14. The one exception to this assumption is the estate tax. For more information regarding the estimation of the revenue costs after 2011, see Richard Kogan, Joel Friedman, and Robert Greenstein, "Cost of Tax Cut Would More than Double to $5 Trillion in Second Ten Years," Center on Budget and Policy Priorities, April 4, 2001.

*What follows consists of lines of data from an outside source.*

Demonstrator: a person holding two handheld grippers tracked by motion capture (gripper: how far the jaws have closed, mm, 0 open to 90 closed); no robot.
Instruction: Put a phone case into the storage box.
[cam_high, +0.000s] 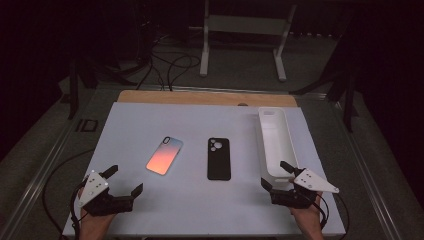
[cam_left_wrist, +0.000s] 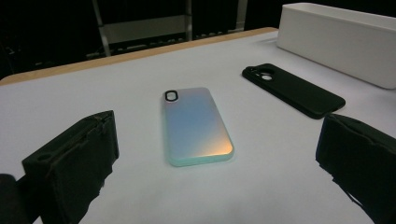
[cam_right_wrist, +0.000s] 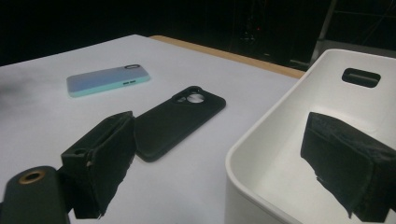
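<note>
In front of the left gripper (cam_high: 124, 180), jaws apart, lies a pastel phone case (cam_high: 164, 155); the right gripper (cam_high: 276, 176), jaws also apart, straddles the white tray's (cam_high: 276, 136) near wall, beside a black phone case (cam_high: 219, 158).

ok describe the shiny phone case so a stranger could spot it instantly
On the white table, look left of the long white bin. Two phone cases lie side by side; the iridescent case is the left one, glowing orange-to-blue, unlike the matte black case.

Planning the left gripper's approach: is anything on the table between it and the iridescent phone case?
Nothing visible. The open left gripper faces the iridescent pastel phone case across bare white table. The black phone case lies off to the side, nearer the long white plastic bin.
</note>
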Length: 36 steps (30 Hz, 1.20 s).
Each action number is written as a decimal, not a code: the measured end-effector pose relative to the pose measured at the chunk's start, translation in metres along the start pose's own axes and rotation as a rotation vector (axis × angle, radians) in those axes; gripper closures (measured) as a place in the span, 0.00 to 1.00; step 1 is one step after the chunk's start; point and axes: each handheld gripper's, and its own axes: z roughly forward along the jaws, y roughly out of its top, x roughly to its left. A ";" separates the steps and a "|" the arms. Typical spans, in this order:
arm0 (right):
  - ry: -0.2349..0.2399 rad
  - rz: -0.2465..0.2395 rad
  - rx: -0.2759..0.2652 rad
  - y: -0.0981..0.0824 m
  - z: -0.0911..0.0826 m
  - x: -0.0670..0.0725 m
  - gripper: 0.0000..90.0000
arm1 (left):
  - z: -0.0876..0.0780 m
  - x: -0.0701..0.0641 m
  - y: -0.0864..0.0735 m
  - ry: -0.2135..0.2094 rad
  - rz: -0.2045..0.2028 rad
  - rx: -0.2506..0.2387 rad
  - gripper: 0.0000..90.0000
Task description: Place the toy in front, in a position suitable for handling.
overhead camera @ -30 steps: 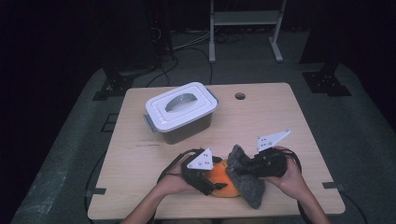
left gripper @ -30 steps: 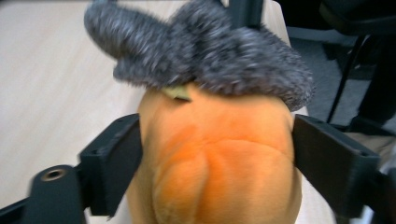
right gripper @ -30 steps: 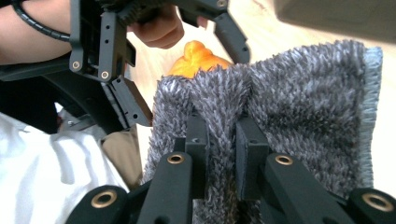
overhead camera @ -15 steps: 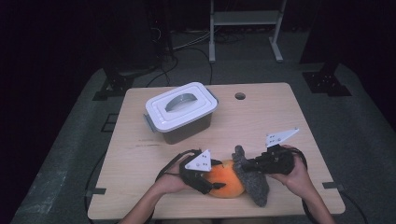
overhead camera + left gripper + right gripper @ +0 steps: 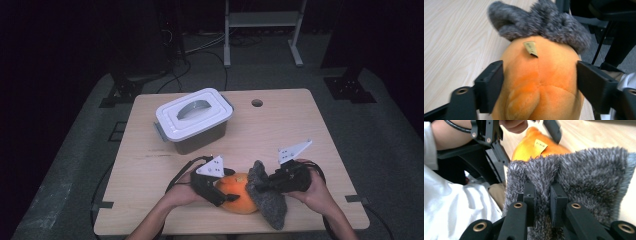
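Orange plush (image 5: 239, 192) near table's front edge (image 5: 235, 232), between 2 grippers.

room: dark; floor (image 5: 385, 130): grey carpet; table (image 5: 290, 130): light wood; white metal stand (image 5: 262, 25) behind; cables (image 5: 210, 50) on floor

- Orange plush (image 5: 239, 194): its right side is hidden under the grey fur (image 5: 266, 197) in the high view; bottom cut by the frame edge in the left gripper view.
- Tag (image 5: 531, 48) on the plush: print too blurred to read; in the right gripper view, marks on it too small to tell.
- Left gripper (image 5: 216, 192): jaw tips hidden against the plush from above.
- Right gripper (image 5: 542, 195): jaw tips buried in fur.
- Fur: near end cut by the bottom edge in the right gripper view.
- Box (image 5: 194, 119): contents hidden by lid.
- Forearms: cut by the bottom edge, high view.
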 end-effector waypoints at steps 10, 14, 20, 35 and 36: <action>-0.030 -0.035 -0.049 0.009 0.002 0.008 0.86 | 0.001 -0.010 0.000 -0.026 0.131 0.018 0.40; -0.021 -0.014 -0.038 0.002 0.002 0.002 0.86 | -0.004 -0.003 -0.006 -0.046 0.110 0.025 0.39; -0.004 0.022 -0.041 -0.005 0.004 -0.005 0.86 | -0.005 0.003 -0.007 -0.051 -0.002 0.044 0.19; -0.064 -0.016 -0.065 0.005 0.006 0.002 0.86 | -0.006 -0.003 -0.006 0.046 0.148 0.009 0.41; -0.060 -0.013 -0.063 0.004 0.008 0.001 0.86 | -0.007 -0.001 -0.008 0.038 0.148 0.018 0.41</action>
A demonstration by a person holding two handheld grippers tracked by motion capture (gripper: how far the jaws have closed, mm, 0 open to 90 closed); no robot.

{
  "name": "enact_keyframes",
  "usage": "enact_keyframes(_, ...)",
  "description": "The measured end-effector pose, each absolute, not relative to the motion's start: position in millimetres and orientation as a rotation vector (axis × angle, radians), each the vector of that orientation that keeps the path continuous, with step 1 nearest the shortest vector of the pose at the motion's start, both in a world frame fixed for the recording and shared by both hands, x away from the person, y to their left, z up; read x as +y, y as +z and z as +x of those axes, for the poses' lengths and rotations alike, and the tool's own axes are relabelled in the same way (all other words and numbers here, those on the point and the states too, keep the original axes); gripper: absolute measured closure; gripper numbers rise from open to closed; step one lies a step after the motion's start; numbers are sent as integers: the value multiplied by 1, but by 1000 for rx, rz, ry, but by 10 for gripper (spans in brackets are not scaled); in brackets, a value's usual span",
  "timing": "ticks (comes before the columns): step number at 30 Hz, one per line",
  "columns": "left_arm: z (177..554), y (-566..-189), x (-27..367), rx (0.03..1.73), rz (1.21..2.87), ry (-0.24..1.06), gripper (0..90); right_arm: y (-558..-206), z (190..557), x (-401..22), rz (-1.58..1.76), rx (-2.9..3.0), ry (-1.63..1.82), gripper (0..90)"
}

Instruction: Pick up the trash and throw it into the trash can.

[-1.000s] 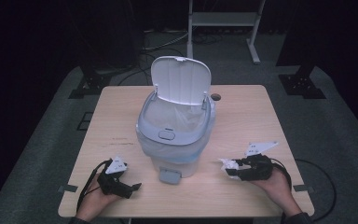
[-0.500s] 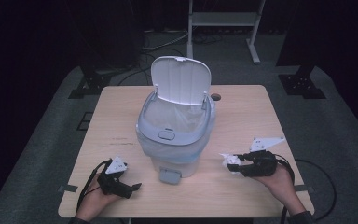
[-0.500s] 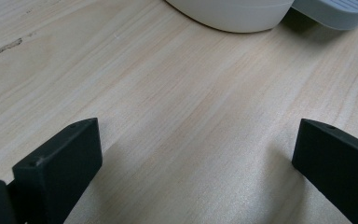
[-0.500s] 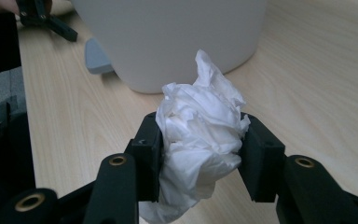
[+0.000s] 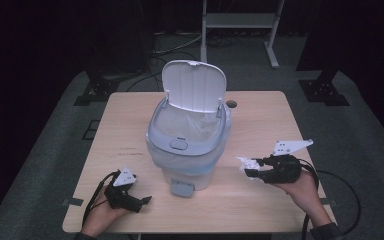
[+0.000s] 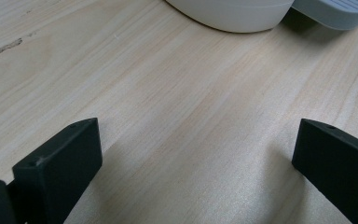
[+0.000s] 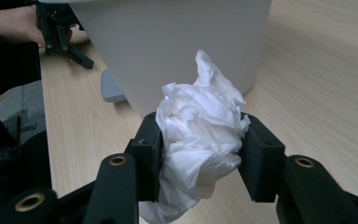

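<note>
Crumpled tissue (image 7: 199, 128) clamped in right hand-held gripper (image 5: 254, 168) beside open bin (image 5: 187, 132), probably awaiting lift over its rim; left hand-held gripper (image 5: 139, 201) open, empty.

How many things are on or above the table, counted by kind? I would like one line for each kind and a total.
Pedal bin, lid open: 1
Crumpled white tissue, clamped in the right gripper: 1
Grippers, right plus left gripper with open jaws: 2
Total: 4
</note>
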State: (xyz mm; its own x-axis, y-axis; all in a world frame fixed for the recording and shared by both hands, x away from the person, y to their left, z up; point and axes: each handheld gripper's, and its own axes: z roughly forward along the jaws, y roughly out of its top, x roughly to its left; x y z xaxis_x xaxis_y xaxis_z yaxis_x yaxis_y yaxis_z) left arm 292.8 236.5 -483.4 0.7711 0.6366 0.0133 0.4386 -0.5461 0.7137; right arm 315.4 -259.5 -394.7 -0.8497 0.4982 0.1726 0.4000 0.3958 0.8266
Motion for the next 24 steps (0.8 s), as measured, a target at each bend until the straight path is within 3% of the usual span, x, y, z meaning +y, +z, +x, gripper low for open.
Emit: enact_keyframes(24,293,-483,237,797,2236,353,4,-348,320,-270,721,2482,1574,549)
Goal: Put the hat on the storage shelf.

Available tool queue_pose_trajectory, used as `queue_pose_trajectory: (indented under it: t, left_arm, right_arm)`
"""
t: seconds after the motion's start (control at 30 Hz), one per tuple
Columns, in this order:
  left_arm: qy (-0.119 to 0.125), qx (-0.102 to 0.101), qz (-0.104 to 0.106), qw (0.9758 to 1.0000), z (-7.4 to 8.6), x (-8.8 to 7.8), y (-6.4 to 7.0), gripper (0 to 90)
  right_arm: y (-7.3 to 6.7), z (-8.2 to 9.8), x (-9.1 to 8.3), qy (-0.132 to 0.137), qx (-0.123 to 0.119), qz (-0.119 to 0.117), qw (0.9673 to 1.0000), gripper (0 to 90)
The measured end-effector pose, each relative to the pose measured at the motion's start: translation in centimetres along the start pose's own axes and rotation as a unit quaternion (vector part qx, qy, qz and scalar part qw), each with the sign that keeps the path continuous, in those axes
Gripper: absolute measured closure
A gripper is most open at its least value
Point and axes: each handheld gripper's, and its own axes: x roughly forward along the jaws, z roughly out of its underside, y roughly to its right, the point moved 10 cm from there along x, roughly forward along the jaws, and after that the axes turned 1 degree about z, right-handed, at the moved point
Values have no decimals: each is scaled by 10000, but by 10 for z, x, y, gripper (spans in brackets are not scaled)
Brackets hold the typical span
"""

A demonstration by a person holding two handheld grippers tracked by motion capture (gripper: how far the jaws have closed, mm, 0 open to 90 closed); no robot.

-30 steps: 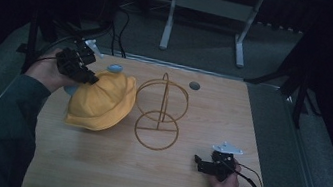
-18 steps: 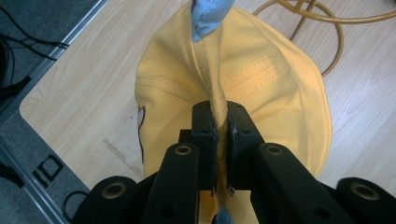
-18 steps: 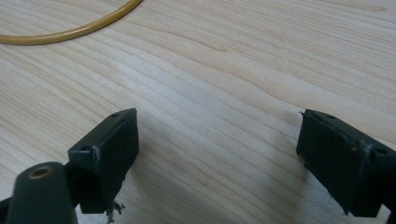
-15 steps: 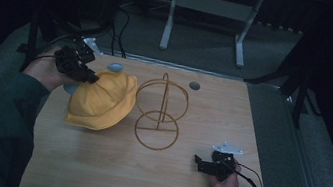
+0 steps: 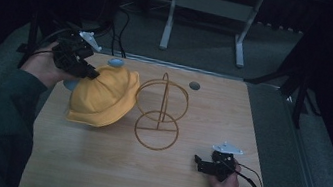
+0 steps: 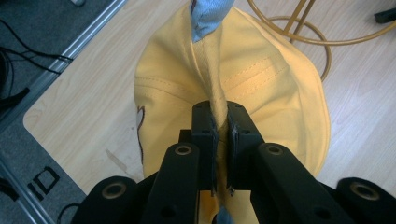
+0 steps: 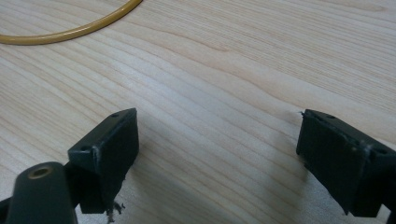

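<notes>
Fabric is pinched in the left gripper [image 6: 219, 135]: its jaws are closed to a thin slit on a gathered ridge of the yellow hat [image 6: 261, 88], with a scrap of pale blue lining [image 6: 208, 16] showing at the top centre of the left gripper view. In the high view this gripper [image 5: 86, 69] sits at the upper left. Compared with a second ago, the hat [image 5: 103, 96] looks barely shifted, so the grip seems settled but the lift has hardly begun. The right gripper [image 7: 217, 154] rests low over bare wooden table [image 7: 224, 60] with jaws spread wide and nothing between them; in the high view it is at lower right [image 5: 205, 164], unmoved from before. Just right of the hat at frame centre stands the wire stand [image 5: 160, 113], probably the hat's destination.
</notes>
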Motion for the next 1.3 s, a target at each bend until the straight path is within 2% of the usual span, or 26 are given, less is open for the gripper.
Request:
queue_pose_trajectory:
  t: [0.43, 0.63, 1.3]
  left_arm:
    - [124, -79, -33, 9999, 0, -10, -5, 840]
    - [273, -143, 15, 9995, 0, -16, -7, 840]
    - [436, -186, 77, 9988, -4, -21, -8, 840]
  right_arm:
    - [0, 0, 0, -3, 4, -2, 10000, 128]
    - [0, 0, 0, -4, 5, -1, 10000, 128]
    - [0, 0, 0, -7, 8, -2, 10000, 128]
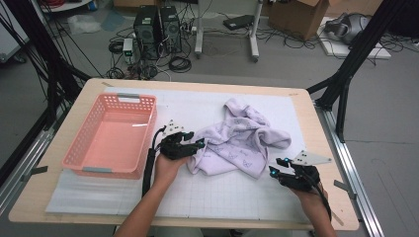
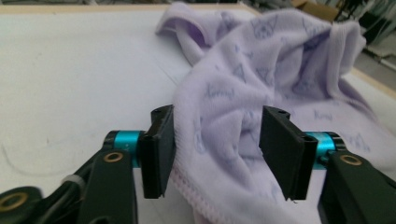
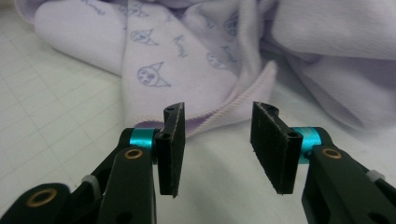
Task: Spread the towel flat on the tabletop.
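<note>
Towel, lilac, crumpled mid-table on white mat, right of pink basket and apart from it. High view: left gripper at towel's left edge, right gripper just off its lower right corner on bare mat; gap between pads too small to read from up there. Left gripper view fills that in: jaws spread, a fold of towel bulging up between them, hemmed edge running past the left pad, right pad clear of the cloth, so straddling, not pinching. Also shows faint printed lettering on the fabric. Right gripper view: jaws spread, nothing between them but mat; towel hem just ahead of the tips, not touching. Grid lines on mat and cartoon face prints on cloth readable here, washed out in high view. High view alone gives basket, empty, plus table edge, forearms entering from bottom, cables trailing off both grippers, grey plate on each.
</note>
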The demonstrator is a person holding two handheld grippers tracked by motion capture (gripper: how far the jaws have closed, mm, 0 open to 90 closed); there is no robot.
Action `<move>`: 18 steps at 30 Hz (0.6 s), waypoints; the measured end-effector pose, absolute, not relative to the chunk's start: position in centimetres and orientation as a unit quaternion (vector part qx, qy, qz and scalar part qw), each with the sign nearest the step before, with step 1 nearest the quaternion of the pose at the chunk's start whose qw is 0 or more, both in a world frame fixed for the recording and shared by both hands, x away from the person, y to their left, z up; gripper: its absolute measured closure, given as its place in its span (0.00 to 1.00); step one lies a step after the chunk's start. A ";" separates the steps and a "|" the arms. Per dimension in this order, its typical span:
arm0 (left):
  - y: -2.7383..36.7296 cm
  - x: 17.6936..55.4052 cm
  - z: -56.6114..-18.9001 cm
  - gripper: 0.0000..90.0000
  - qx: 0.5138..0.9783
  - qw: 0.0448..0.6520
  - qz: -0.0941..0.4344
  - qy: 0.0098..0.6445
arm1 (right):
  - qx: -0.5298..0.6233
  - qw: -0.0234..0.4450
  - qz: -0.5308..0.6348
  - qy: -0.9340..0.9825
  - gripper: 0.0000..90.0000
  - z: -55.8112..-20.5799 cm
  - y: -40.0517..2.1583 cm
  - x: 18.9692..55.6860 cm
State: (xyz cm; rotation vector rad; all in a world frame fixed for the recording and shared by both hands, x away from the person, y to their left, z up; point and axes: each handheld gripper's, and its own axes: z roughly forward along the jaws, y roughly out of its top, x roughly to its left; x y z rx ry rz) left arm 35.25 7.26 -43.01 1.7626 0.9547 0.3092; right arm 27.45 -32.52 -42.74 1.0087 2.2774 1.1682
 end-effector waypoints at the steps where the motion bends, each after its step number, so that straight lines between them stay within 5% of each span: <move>1: 7.3 35.0 -43.0 0.47 0.744 0.524 0.125 0.394 | 0.357 0.193 0.415 0.815 0.59 -42.8 -32.2 27.4; 13: 8.2 32.2 -44.6 0.45 0.779 0.498 0.115 0.364 | 0.314 0.171 0.390 0.848 0.52 -44.3 -28.5 27.4; 17: 8.4 32.2 -45.0 0.47 0.779 0.497 0.101 0.368 | 0.312 0.168 0.378 0.856 0.57 -44.9 -27.9 27.8; 18: 8.1 32.1 -45.1 0.49 0.788 0.488 0.087 0.364 | 0.314 0.158 0.381 0.855 0.66 -44.9 -27.9 27.9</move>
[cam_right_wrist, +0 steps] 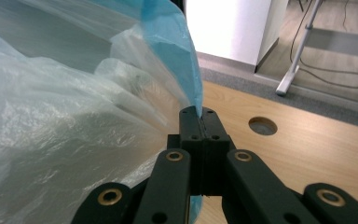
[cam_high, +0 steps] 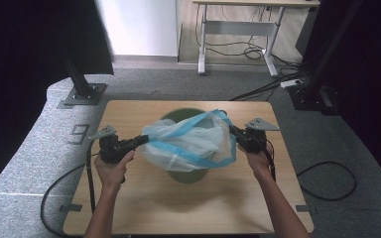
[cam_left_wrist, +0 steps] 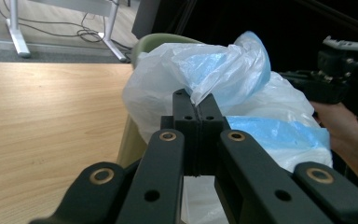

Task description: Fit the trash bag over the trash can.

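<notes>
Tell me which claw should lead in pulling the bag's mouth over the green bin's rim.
Probably the right claw: shut on the blue-edged bag where its hem already hangs past the green bin. The left claw, also shut on the bag, stands farther outside the rim.

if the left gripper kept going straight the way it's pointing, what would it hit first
The bag: the left gripper already pinches its edge. Beyond that, probably the green bin, though depth is unclear.
</notes>
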The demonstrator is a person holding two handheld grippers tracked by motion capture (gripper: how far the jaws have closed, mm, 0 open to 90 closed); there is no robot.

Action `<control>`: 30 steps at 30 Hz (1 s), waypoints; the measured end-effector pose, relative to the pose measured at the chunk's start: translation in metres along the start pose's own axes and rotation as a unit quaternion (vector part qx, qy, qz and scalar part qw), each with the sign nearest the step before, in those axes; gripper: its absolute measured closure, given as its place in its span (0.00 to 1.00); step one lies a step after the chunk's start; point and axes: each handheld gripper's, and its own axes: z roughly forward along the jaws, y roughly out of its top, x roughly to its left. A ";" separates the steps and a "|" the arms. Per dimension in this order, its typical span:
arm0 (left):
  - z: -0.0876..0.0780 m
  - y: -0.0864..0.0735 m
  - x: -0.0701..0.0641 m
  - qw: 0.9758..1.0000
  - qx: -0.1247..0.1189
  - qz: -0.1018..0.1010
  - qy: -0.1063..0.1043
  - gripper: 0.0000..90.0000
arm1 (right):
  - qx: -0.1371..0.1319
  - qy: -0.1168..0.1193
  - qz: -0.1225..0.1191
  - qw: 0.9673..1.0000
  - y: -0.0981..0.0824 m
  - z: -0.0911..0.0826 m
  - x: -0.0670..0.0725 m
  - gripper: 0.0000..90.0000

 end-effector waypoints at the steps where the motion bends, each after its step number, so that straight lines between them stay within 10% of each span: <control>1: 0.001 -0.001 0.002 1.000 0.002 -0.003 0.000 1.00 | 0.005 0.002 0.004 1.000 -0.002 0.005 -0.001 0.98; 20: 0.011 -0.011 0.017 1.000 0.017 -0.025 0.004 1.00 | 0.062 0.038 0.005 0.997 -0.034 0.032 0.005 0.93; 24: 0.006 -0.007 0.015 1.000 0.012 -0.020 -0.001 0.99 | 0.023 0.000 -0.009 1.000 -0.026 0.010 0.000 0.68; 30: 0.007 -0.002 0.011 1.000 0.007 -0.013 -0.006 0.99 | -0.023 -0.024 0.004 0.999 -0.006 -0.018 -0.012 0.57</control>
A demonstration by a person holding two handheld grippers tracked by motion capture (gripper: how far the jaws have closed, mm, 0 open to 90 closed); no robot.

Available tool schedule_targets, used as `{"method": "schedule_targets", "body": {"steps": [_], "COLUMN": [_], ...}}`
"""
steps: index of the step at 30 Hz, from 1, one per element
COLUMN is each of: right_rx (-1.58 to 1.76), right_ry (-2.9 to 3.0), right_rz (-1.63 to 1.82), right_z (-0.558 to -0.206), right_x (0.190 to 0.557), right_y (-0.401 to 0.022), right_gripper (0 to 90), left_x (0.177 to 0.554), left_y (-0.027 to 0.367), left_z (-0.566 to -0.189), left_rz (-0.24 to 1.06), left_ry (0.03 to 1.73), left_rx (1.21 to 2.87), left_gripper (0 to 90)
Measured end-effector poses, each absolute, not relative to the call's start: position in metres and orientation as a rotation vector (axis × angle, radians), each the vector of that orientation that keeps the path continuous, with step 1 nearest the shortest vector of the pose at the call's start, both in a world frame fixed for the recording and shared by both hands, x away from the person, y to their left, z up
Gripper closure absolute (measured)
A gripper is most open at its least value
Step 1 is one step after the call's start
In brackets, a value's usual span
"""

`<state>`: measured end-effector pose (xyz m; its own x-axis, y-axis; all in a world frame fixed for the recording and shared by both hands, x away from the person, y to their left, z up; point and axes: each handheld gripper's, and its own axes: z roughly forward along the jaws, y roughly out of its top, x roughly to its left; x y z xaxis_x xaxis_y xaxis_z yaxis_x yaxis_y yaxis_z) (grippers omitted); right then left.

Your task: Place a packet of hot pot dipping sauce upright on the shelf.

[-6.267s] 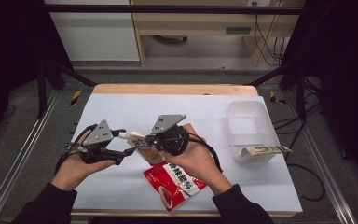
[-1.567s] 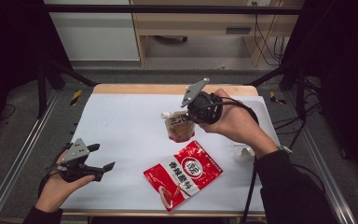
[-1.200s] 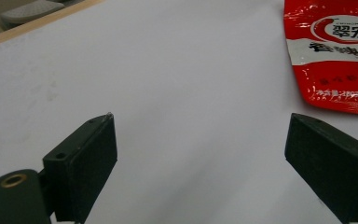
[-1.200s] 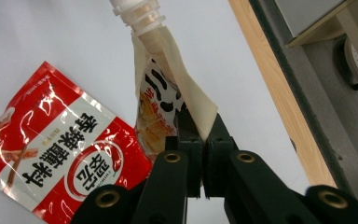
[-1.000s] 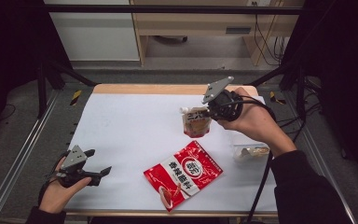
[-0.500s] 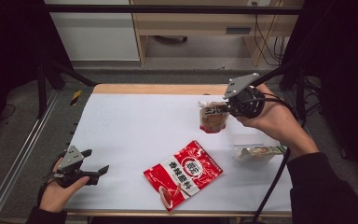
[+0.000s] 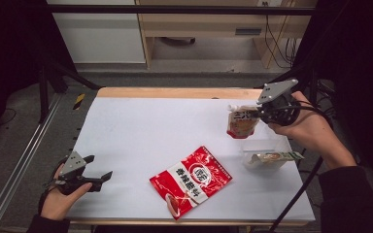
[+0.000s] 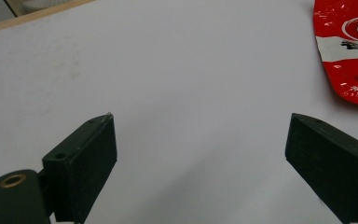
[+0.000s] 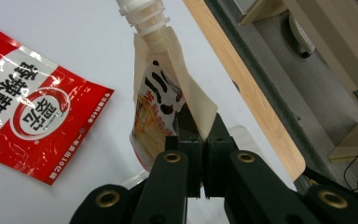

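Observation:
My right gripper (image 7: pixel 258 115) is shut on a cream spouted pouch (image 7: pixel 242 122) with a white cap, held in the air at the table's right, above a clear plastic bin (image 7: pixel 267 145). In the right gripper view the jaws pinch the spouted pouch (image 9: pixel 168 102) at its side edge, spout pointing away. A flat pouch (image 7: pixel 272 158) lies in the bin. A red snack bag (image 7: pixel 190 179) lies on the white table, front middle, also seen as the red bag (image 9: pixel 25 126) and the red bag (image 8: pixel 349 51). My left gripper (image 7: pixel 99 167) rests open at the front left corner, nothing between its jaws.
The white table (image 7: pixel 155 131) has a wooden far edge (image 7: pixel 175 92). Beyond it stand a cabinet and cables on the floor. A metal rail (image 7: pixel 19 165) runs along the left side.
My right gripper has carried the spouted pouch from the table's middle to the right, over the clear bin. The left hand drew back to the front left corner and now stays there.

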<state>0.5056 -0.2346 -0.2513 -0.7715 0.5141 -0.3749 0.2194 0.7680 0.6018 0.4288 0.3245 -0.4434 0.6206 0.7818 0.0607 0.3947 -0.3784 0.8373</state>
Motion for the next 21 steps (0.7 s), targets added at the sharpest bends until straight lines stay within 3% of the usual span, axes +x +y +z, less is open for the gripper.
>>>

15. In practice, the effective marginal tax rate differential may be modestly smaller than this difference in statutory rates. In particular, the 2.9 percent payroll tax that funds the Hospital Insurance component of Medicare now applies to an unlimited amount of earnings; before 1993, it applied only up to a given threshold of earnings. In addition, the phase-out of itemized deductions (which applies to married taxpayers with adjusted gross income of more than $128,950 in 2000) and of personal exemptions (which applies to married taxpayers with adjusted gross income of more than $193,400 in 2000) may raise the effective marginal income tax rate above 39.6 percent for some taxpayers, depending on their level of deductions. Two points are worth noting. First, the personal exemption phase-out ended at an adjusted gross income of $315,900 in 2000. The 39.6 percent bracket began at a taxable income level of $288,350. This makes it unlikely that many taxpayers in the 39.6 percent bracket are affected by the phase-out of the personal exemptions. The Joint Tax Committee recently stated that "generally no taxpayers in the 39.6-percent statutory bracket would be affected." See Joint Committee on Taxation, "Overview of Present Law and Economic Analysis Relating to Marginal Tax Rates and the President's Individual Income Tax Rate Proposals," March 6, 2001, page 18. Second, the phase-out of itemized deductions raises marginal tax rates only slightly (by approximately one percentage point for those in the 39.6 percent marginal bracket).